Тихий стук в двери, Марья бросилась открывать. В проеме, держа в руках огромную свечу, стояла соседка Ольга Генриховна. Лицо пожилой женщины было искажено, губы что-то шепеляво бормотали.

– Я вас не понимаю, Ольга Генриховна… – Марья испуганно прижала пальцы к губам, словно пряча слова.

– Беги, презренная, если сможешь, – зло шептала обезумевшая бабка, – потому что час твой пробил! Ведьма проклятая! Бабка твоя Одетта ведьмой была, ненавижу ее, ненавижу! И тебя ненавижу! И детей твоих ненавижу!

И вдруг шея пенсионерки стала по-змеиному удлиняться, да и сама она стала какой-то более тощей, высокой, слова проклятий превратились в шипение, маленькие близорукие глазки расширились до немигающих вертикальных зрачков на ярком янтарном круге.

– Змея. – заключила Марья и с силой хлопнула дверь. Но входная дверь словно потеряла былую плотность и стала пластилиновой. На ней то и дело стали появляться рельефы змеиных раскрытых пастей и множества ладоней с узловатыми скрюченными пальцами. Входная дверь прогибалась и ухала, шипение слилось с массой других злобных голосов.

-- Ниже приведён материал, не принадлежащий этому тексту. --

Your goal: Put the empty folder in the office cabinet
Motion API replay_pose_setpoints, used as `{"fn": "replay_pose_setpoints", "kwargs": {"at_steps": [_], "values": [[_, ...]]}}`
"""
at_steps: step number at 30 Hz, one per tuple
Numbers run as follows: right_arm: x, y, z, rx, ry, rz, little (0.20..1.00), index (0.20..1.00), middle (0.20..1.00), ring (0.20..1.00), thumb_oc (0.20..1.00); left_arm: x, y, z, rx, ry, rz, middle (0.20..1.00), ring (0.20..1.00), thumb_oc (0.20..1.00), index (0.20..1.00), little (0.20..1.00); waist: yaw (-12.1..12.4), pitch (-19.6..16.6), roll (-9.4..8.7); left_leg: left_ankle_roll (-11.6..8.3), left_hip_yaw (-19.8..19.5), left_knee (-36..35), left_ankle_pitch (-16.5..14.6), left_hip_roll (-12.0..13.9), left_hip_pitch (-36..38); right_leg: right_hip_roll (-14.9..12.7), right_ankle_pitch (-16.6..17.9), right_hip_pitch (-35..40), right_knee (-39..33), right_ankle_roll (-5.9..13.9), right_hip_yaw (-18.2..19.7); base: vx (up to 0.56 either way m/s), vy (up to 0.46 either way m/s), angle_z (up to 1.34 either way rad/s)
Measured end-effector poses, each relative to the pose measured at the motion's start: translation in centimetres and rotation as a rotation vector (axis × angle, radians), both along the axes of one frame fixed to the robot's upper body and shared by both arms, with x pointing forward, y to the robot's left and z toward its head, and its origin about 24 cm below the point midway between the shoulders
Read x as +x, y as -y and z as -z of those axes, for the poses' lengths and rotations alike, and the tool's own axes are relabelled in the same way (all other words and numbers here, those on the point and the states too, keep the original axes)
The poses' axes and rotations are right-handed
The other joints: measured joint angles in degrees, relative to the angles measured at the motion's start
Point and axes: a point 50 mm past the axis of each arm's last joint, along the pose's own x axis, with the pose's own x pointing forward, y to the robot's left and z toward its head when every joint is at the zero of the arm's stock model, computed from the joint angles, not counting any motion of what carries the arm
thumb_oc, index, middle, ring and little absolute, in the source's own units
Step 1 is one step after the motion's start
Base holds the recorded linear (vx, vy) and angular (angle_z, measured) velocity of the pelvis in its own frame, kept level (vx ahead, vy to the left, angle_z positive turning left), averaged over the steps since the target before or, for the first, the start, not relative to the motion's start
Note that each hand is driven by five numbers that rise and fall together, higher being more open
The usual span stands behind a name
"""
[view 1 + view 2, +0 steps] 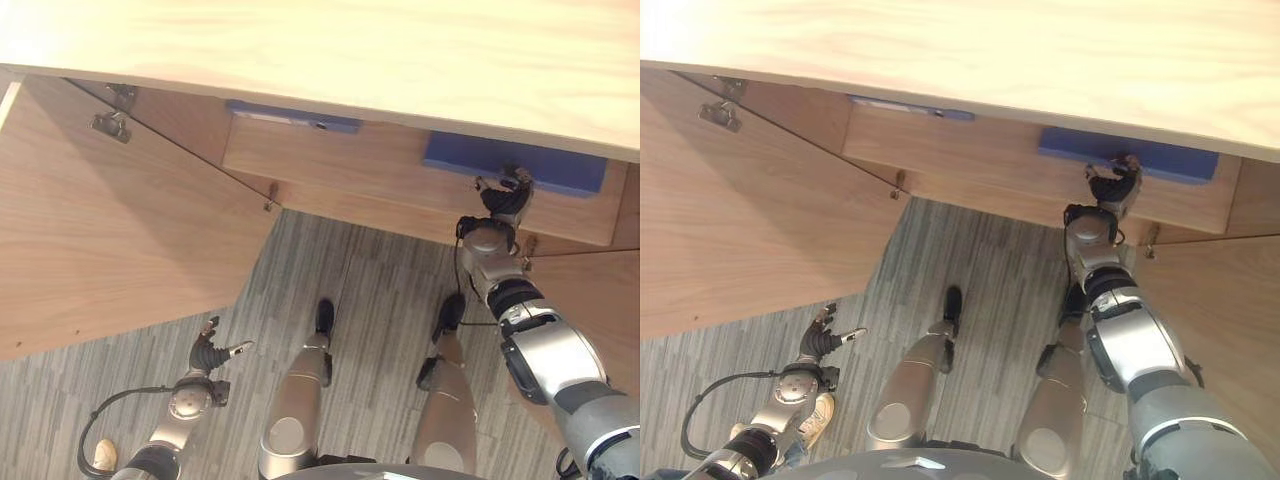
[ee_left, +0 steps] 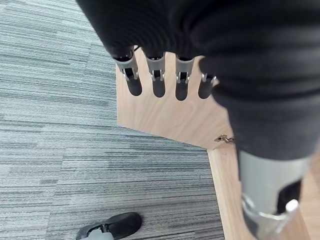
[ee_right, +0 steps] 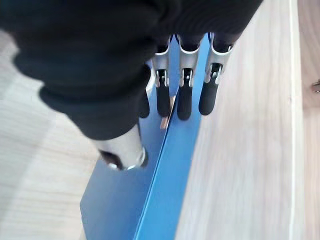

– Господи, обереги, ведь не верю ничему я! – отчаянно закричала Марья и швырнула телефон в чудовищную дверь. С отвратительным хрустом и чавканьем телефон исчез в месиве двери. В комнате заплакали разбуженные дети.

И вдруг Марья упала, словно ее толкнули, она обернулась, стена за ее спиной тоже стала мягкой, как пол и потолок. Что-то двигалось, толкалось, прорисовывалось, пыталось напасть.

Детский плач и крики детей: «Мамочка, спаси!» – оглушали, кружили сознание еще больше, но одновременно заставляли двигаться парализованные страхом мысли.

– Молчать! – вдруг закричала Марья, все смолкло кругом. – Лишь я, тишина, дети и Луна! Молчать!

И мир замер. Перестали шататься стены, пол, потолок. Марья поднялась на ноги, прошла в комнату, взяла со стола свечу и, не обращая внимания на крики и плач детей, приблизилась к старинному зеркалу, родовому, вроде как наследию.

– Сейчас, сейчас, мои маленькие, мои любимые, – шептала она, – сейчас я нас всех спасу! Надо успеть, что-то плохое случилось, и она подняла руку со свечой, освещая гладкую поверхность зеркала.